The second part of my internship is at the local art museum in Leuven, Museum M. Through this internship I was able to talk to the head of the Public Relations office, and she explained how the museum is trying to create educational activities that use art as a universal language to break language barriers and act as a unifying tool for the whole Leuven community. My main task is to shadow different tours and educational activities to see how children interact with museum and the art in the museum. Though most of the programming is done in Dutch, my contact in the museum wanted me to follow the programming as an outsider and just read the crowd and see how the students react to the museum and the tour guide. As an Anthropology major, I’m used to reading the texts of anthropologists who do fieldwork like this, so it is very exciting to be doing this at a smaller scale, but also in the field that I am trying to pursue in the future.

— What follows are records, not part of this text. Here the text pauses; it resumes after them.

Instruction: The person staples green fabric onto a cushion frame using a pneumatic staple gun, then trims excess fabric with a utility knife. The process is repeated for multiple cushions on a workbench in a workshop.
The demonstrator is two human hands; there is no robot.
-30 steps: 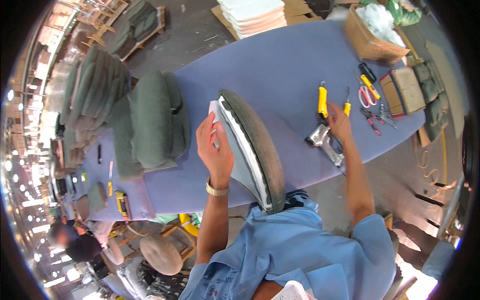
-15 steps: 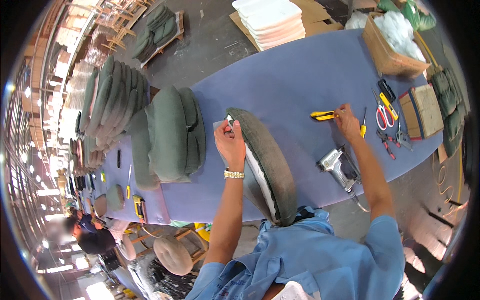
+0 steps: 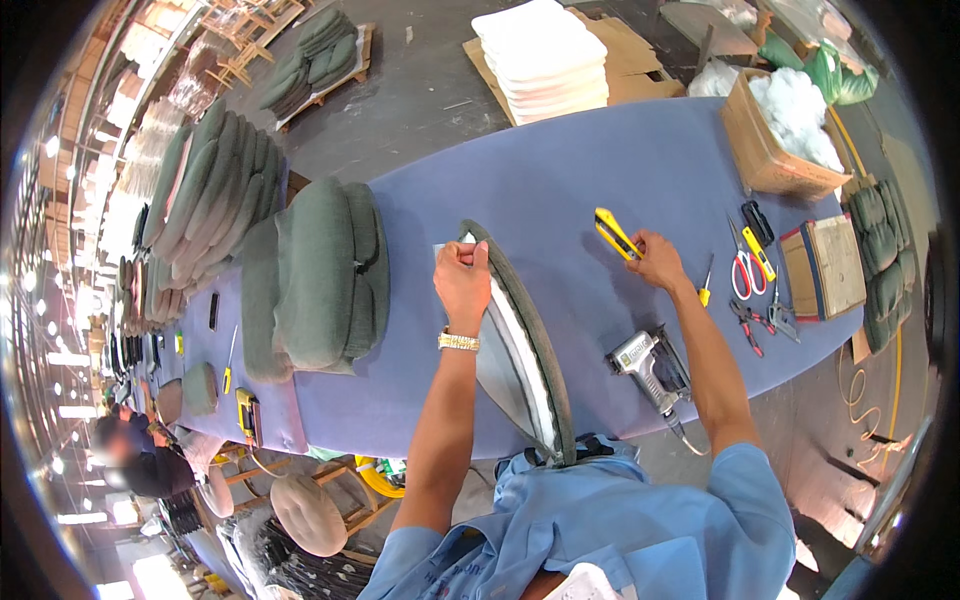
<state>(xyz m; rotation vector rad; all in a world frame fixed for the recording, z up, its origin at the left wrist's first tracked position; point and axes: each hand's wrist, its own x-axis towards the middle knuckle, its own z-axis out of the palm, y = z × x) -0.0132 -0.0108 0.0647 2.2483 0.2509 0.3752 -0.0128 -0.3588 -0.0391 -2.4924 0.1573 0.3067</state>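
Observation:
A green upholstered cushion (image 3: 553, 372) stands on edge before me, its near end against my body. White padding (image 3: 522, 358) shows along its open side, beside a grey sheet-like flap (image 3: 500, 372). At the far end, my left hand (image 3: 462, 288) pinches the cushion's edge with its fingers pressed together. To the right, my right hand (image 3: 658, 262) is closed on a yellow utility knife (image 3: 613, 232), held above the blue table and apart from the cushion. I cannot make out whether its blade is out. A silver staple gun (image 3: 648, 368) with a hose lies below my right forearm.
Stacked green cushions (image 3: 325, 275) stand to the left. On the right lie scissors (image 3: 742, 272), red-handled pliers (image 3: 745, 325), a screwdriver (image 3: 706, 285) and a box-like block (image 3: 835, 265). A carton of white stuffing (image 3: 745, 145) sits at the far right corner of the blue table (image 3: 560, 170).
My right hand has lifted the utility knife and brought it left, turning it more upright. The cushion has tilted, showing more of its white padding. My left hand still grips the far end.

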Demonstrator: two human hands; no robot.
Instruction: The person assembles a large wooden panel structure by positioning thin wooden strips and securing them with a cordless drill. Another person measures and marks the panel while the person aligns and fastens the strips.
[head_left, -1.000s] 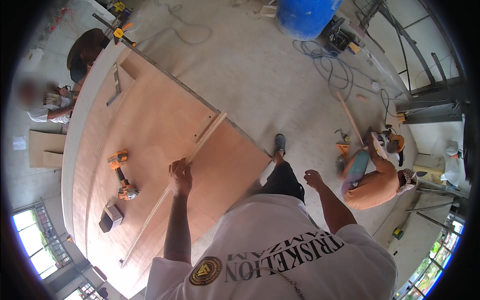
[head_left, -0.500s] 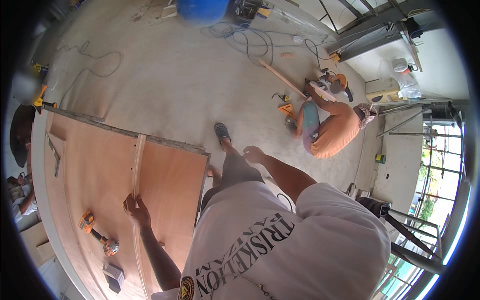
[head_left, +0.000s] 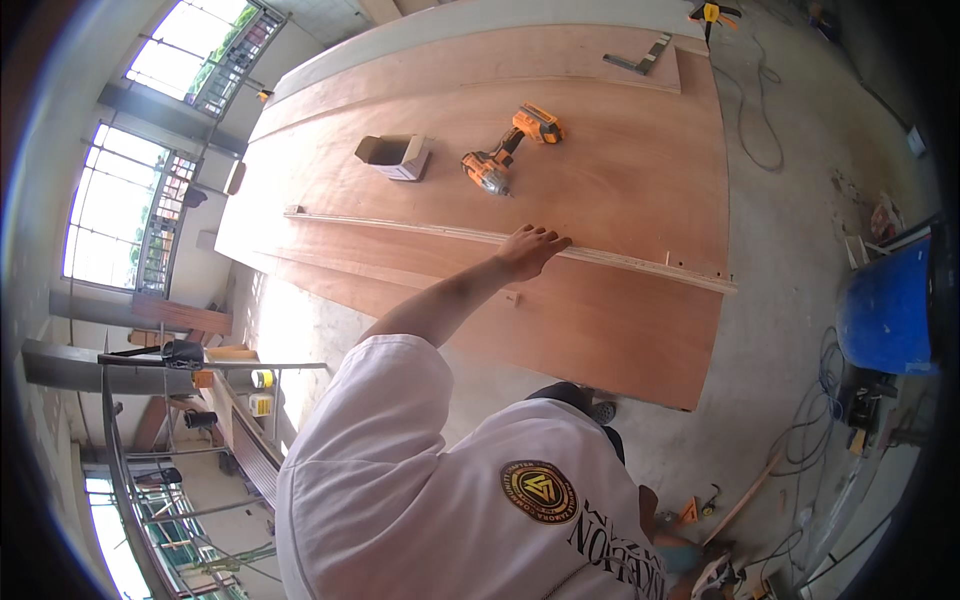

My favorite thing about my internship is seeing how hard my coordinator at the bookstore and my contact at the museum try to cultivate a community across Leuven- across different cultures and families by using art and literature to bring them together. They are trying to break boundaries and the classist and social stigma surrounding an art museum and literature. They want an inclusive community in Leuven and they are really doing an amazing job at it. Hearing what my contact at the museum says about the power of a museum was really inspiring and has reinforced my passion to pursue museum education in the future. This wasn’t something I was expecting to experience when I came to this internship, but is something that I will always remember.
Throughout this internship I also learned a lot about how to connect different parts of a scattered community to become one cohesive unit and how to try and make a shared culture become the central part the community – one where people from different walks of life can find comfort. People like my coordinators are trying their best to make the marginalized and forgotten community in Leuven feel welcome and also uplifting the positive characteristics of the community.
I’m so happy I was granted the opportunity for this internship and it definitely added a different angle to my time abroad that I would not have otherwise gotten.